As has become common practice, dental insurers practice “downcoding” by classifying dental procedures differently in order to reimburse less or nothing at all to dental providers. Providing less total cost coverage means that those supplementary costs are passed onto dentists, who recoup that loss by raising their patient prices as a result. It’s a vicious circle.
This status quo has not happened by accident. It has been pieced together legislation by legislation, statute by statute, giving healthcare insurers a larger say in how prices are set, rather than allowing free contracts between providers and patients. This bill would help recalibrate that relationship to empower patients.

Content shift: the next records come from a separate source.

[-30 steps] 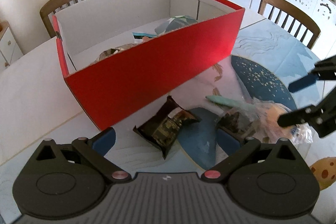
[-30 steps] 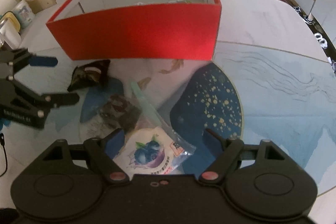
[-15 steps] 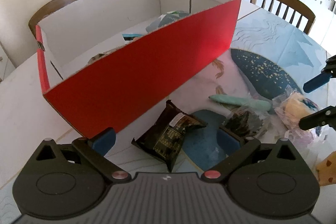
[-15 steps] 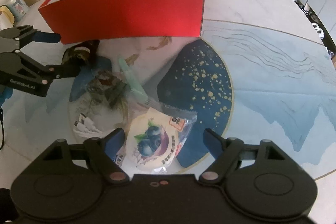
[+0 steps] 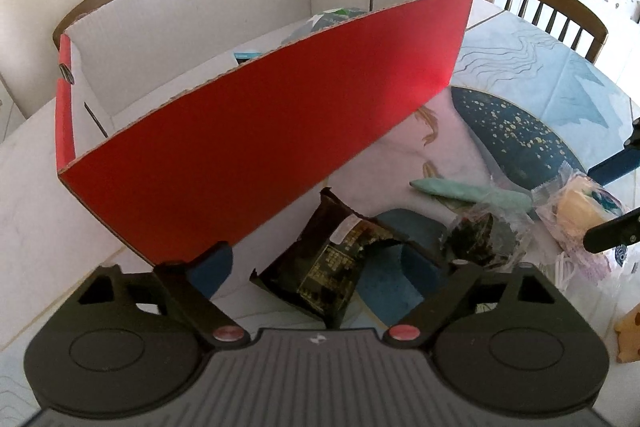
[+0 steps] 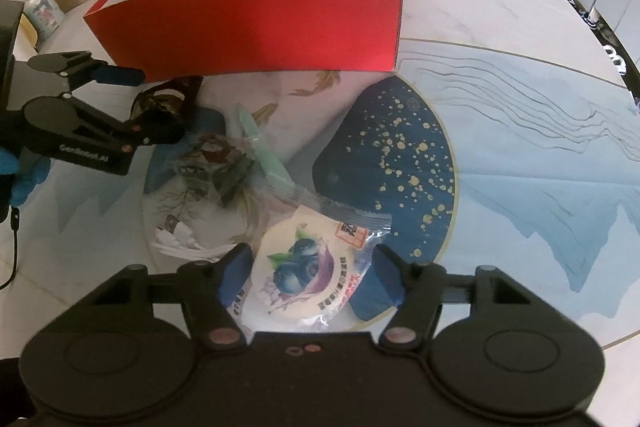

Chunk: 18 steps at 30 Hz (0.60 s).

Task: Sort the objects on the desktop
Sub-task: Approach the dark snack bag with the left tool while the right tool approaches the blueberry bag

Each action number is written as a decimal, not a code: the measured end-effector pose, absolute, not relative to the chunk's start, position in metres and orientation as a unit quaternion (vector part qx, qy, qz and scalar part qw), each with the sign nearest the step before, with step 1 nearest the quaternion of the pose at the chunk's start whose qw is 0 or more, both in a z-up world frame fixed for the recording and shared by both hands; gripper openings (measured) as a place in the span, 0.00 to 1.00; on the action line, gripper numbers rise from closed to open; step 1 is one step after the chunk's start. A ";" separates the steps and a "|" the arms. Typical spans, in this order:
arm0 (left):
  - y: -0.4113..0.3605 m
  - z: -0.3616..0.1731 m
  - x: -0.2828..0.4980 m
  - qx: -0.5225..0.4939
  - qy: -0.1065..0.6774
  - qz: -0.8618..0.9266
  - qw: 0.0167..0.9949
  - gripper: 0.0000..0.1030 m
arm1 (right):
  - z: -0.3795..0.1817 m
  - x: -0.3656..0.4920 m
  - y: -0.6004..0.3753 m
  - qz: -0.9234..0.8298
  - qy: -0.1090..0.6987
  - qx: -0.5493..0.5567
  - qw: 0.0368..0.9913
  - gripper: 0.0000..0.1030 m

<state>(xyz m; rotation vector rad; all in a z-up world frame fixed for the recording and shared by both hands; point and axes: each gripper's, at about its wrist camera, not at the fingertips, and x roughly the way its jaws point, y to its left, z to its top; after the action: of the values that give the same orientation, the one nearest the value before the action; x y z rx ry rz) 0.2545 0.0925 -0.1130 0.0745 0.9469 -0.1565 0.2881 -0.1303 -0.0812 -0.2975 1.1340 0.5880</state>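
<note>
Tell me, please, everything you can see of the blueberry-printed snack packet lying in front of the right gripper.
The blueberry snack packet is a clear, crinkly plastic wrapper around a round, pale cake, printed with blueberries, a purple swirl and text. Its crimped end points away toward the table mat. It lies flat on the mat, between the blue pads of the right gripper, whose jaws have just been closing around it; whether the pads press it yet I cannot tell. A white cable bundle lies beside it.

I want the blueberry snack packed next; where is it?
In the right wrist view, the blueberry snack packet lies on the table between the right gripper's jaws, nearest the camera, below the red box.
</note>
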 end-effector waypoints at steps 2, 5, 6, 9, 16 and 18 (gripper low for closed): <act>0.092 -0.114 0.255 0.036 0.457 -0.074 0.886 0.77 | -0.081 0.288 -0.130 0.275 0.527 -0.139 0.792 0.61; 0.093 -0.114 0.255 0.031 0.459 -0.076 0.885 0.62 | -0.080 0.287 -0.130 0.278 0.526 -0.142 0.791 0.59; 0.093 -0.113 0.255 0.032 0.458 -0.075 0.885 0.61 | -0.080 0.287 -0.129 0.279 0.526 -0.143 0.791 0.58; 0.092 -0.112 0.255 0.032 0.456 -0.073 0.886 0.48 | -0.079 0.286 -0.128 0.280 0.524 -0.145 0.791 0.55; 0.089 -0.107 0.253 0.023 0.451 -0.071 0.890 0.35 | -0.075 0.286 -0.129 0.282 0.517 -0.151 0.794 0.49; 0.089 -0.105 0.252 0.019 0.450 -0.068 0.890 0.34 | -0.073 0.286 -0.128 0.283 0.515 -0.153 0.795 0.49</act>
<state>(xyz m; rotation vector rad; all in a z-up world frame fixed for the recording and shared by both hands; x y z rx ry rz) 0.2516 0.0892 -0.1045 0.0395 0.9341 -0.1422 0.2857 -0.1285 -0.0733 -0.3285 1.1063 0.6092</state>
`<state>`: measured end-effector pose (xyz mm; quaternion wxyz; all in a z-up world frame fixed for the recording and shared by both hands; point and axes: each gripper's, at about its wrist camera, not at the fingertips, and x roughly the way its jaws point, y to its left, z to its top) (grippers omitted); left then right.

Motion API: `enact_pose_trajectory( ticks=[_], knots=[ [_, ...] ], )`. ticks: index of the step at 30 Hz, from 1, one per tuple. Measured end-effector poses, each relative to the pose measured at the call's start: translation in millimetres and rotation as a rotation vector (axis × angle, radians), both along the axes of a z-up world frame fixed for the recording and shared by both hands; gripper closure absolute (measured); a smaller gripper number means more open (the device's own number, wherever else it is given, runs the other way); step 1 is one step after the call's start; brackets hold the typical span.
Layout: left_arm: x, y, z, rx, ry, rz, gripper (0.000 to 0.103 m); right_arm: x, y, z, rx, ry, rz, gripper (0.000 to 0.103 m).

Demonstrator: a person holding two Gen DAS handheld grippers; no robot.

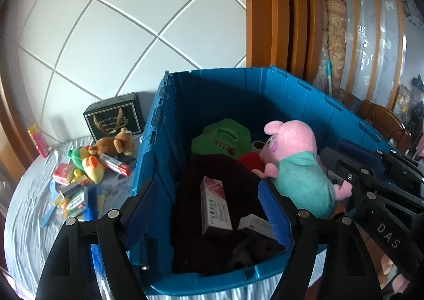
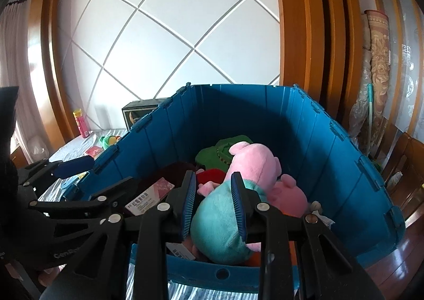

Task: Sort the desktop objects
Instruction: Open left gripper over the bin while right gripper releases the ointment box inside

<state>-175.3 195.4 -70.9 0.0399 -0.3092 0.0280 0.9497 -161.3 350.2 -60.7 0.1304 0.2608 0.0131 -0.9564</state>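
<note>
The right gripper [image 2: 213, 203] is closed on the plush pig [image 2: 238, 194]: its two blue pads are pressed into the teal body from either side, low over the near end of the blue crate [image 2: 344, 167]. The pig's long axis runs away from the fingers, pink head toward the far wall, legs toward the near rim. It cannot be told whether the pig hangs free or already rests on the things beneath it.

The left gripper [image 1: 209, 209] is held wide open with nothing between its pads. One pad is seen outside the crate's left wall, the other inside, beside the pig's teal flank. Below and between them, inside the crate, a pink and white box [image 1: 214, 207] stands on a dark cloth [image 1: 212, 167], with a green toy [image 1: 221, 139] lying farther back.

The things not yet sorted lie on the tablecloth [image 1: 26, 207] to the left of the crate, well apart from the right gripper: a brown plush bear [image 1: 116, 142], a green and yellow plush toy [image 1: 87, 164], several small boxes [image 1: 116, 164] and a blue comb [image 1: 49, 213]. The empty left gripper is judged the nearer to that pile, which lies left and ahead of its fingers, past the crate wall. The coming move is judged to turn on that: the pig released into the crate by the right, the pile reached by the left.
</note>
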Motion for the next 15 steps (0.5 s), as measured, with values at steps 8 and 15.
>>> enact_pose_trajectory(
  ticks=[8, 15],
  knots=[
    [11, 0, 0, 0.006, 0.001, -0.012, 0.022, 13, 4, 1, 0.004, 0.003, -0.029, 0.076],
    [20, -9, 2, 0.013, 0.008, -0.005, 0.021, 16, 0, 0, 0.007, -0.008, -0.039, 0.076]
  ],
)
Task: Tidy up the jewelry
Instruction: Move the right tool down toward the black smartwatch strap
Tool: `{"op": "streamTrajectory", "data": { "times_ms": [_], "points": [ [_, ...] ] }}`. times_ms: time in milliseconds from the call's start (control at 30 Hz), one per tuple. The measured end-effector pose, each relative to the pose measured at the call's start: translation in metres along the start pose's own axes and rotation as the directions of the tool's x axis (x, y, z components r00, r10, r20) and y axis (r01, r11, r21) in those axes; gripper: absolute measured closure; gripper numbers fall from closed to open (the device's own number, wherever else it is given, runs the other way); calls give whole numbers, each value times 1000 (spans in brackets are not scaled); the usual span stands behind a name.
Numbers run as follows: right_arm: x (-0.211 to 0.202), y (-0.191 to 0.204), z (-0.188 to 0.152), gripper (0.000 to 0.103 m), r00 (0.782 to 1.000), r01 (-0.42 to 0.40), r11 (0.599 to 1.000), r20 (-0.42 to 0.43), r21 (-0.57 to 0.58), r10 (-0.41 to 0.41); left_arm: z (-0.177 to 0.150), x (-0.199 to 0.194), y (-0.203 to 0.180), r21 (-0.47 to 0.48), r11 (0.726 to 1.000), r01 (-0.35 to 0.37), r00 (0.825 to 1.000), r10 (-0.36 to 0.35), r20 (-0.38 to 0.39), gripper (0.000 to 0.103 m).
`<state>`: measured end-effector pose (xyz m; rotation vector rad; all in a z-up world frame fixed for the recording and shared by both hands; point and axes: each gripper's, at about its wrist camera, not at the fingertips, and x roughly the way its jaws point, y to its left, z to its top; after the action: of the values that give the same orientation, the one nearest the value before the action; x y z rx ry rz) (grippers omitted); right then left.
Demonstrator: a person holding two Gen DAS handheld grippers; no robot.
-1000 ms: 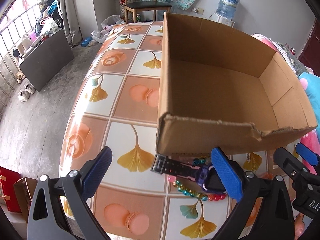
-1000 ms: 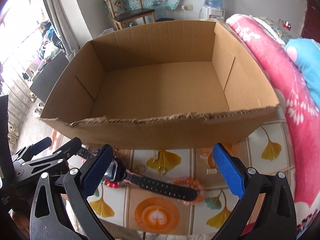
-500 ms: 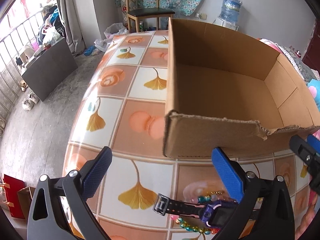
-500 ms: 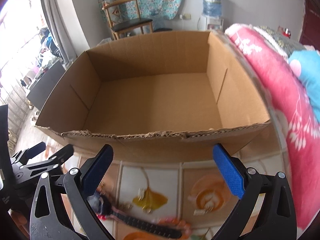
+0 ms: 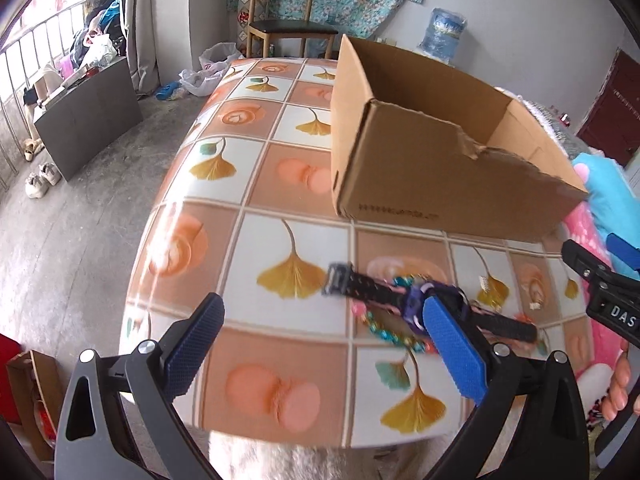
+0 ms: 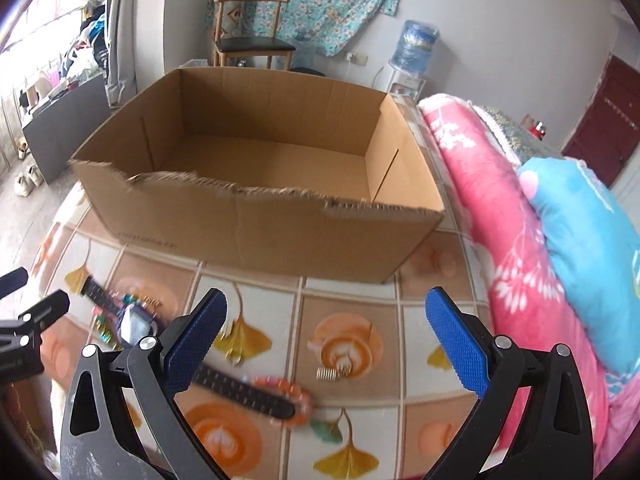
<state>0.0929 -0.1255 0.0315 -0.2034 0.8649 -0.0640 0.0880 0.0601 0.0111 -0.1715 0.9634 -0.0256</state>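
A black-strapped watch with a purple case lies on the tiled tablecloth, across a teal bead bracelet. It also shows in the right wrist view, its strap end over an orange bead bracelet. Small gold hair combs lie nearby. An open, empty cardboard box stands behind them. My left gripper is open above the table's near edge, its right finger over the watch. My right gripper is open and empty above the combs.
A pink and blue quilt lies along the table's right side. A wooden chair and a water dispenser stand at the far wall. A grey cabinet stands on the floor to the left.
Both grippers have pulled back and risen away from the box. The watch and bracelets now sit further ahead in both views. Both stay open.
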Motion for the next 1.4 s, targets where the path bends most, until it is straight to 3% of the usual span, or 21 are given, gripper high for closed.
{"op": "streamTrajectory", "data": {
  "times_ms": [267, 600, 1033, 1200, 1300, 1400],
  "points": [
    [-26, -3, -8, 7, 1000, 9, 1000, 29, 10, -9, -18, -30, 6, -58, 996, 75, 996, -72, 42, 5],
    [-46, -5, -12, 7, 997, 32, 999, 70, 4, -32, -22, -48, 7, -67, 997, 42, 995, -35, 97, 5],
    [-47, -6, -13, 7, 997, 33, 999, 77, 5, -33, -24, -52, 2, -47, 999, -3, 993, 8, 114, 5],
    [-48, -22, -17, 7, 992, -80, 995, 104, 51, 75, -25, -46, 7, -37, 997, -67, 993, 71, 98, 5],
    [-46, -32, -28, 7, 983, -137, 989, 133, 55, 128, -28, -39, 16, -43, 996, -83, 993, 86, 81, 5],
    [-38, -39, -39, 7, 977, -189, 980, 111, 62, 181, -31, -32, 24, -46, 997, -64, 996, 67, 65, 5]
  ]
}}
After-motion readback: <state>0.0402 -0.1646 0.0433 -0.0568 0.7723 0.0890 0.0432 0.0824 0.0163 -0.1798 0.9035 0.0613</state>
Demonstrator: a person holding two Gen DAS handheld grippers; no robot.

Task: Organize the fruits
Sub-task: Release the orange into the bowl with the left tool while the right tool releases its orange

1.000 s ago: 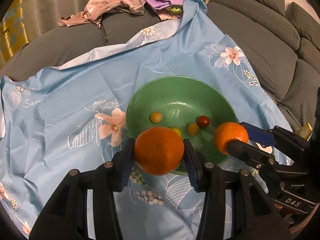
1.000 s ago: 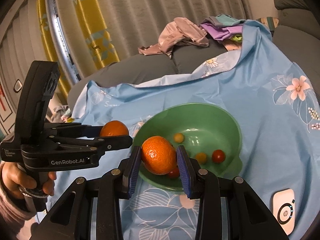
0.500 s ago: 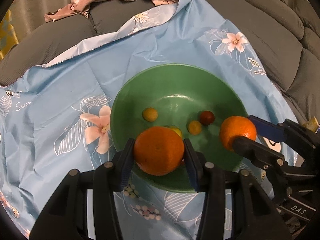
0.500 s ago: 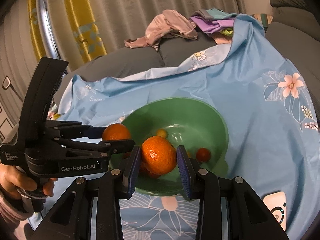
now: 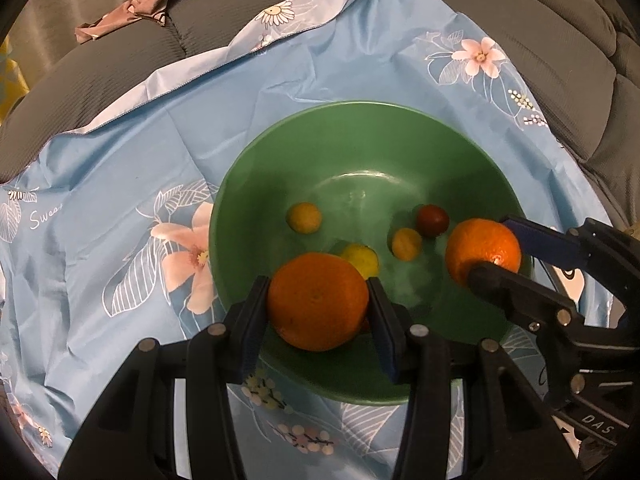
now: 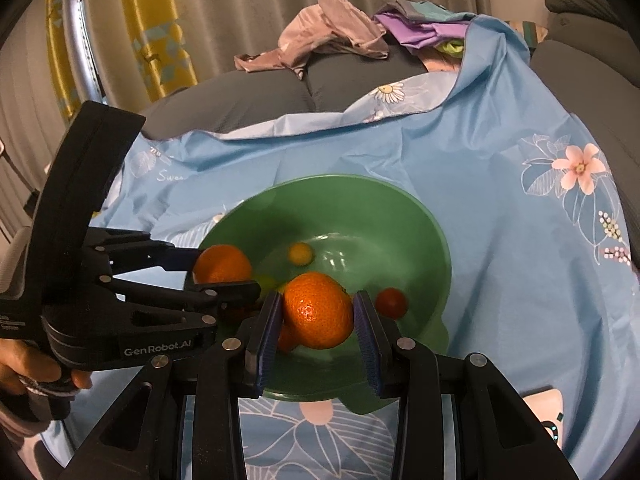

Some argue the dominant role of insurance companies in our care is part of the free market system. But a free market has stiff competition and equitable conditions where no party has undue privileges from government. However, as too many Oklahomans are aware, insurance plans have stacked the deck in their favor, and we pay the price.
That’s one reason why the Surgery Center of Oklahoma has achieved fame. It has become a renowned pioneer in “free market medicine” by cutting out all insurance and offering transparent prices for its services, drastically lowering costs for patients. No claim forms, no negotiations, and no extra paperwork. There’s a reason patients flock there.
We shouldn’t lose sight of what health insurance was meant for: managing risk and covering emergencies. Unfortunately, insurance has become central to our entire system, replacing risk with total coverage managed by a few politically connected health insurers with little competition.
While HB 3023 is a step in the right direction, more could be done to improve choice and lower costs for patients.
Encouraging dental membership programs, health savings accounts, and direct-to-consumer plans would be a start.
This would be similar to direct primary care doctors, who offer monthly subscriptions to patients and don’t accept insurance. Removing the insurance middleman means less bureaucracy, less red tape, and more time with patients. As a plus, prices are transparent and fair. That alone would provide better competition and prices for patients in need.
As patients, we are best served by a health care system that promotes transparency, innovation, and competition. If we can do that with one small step on dental care, imagine what we could do next.
Yaël Ossowski is deputy director of the Consumer Choice Center, a millennial consumer advocacy group.
Published in The Oklahoman.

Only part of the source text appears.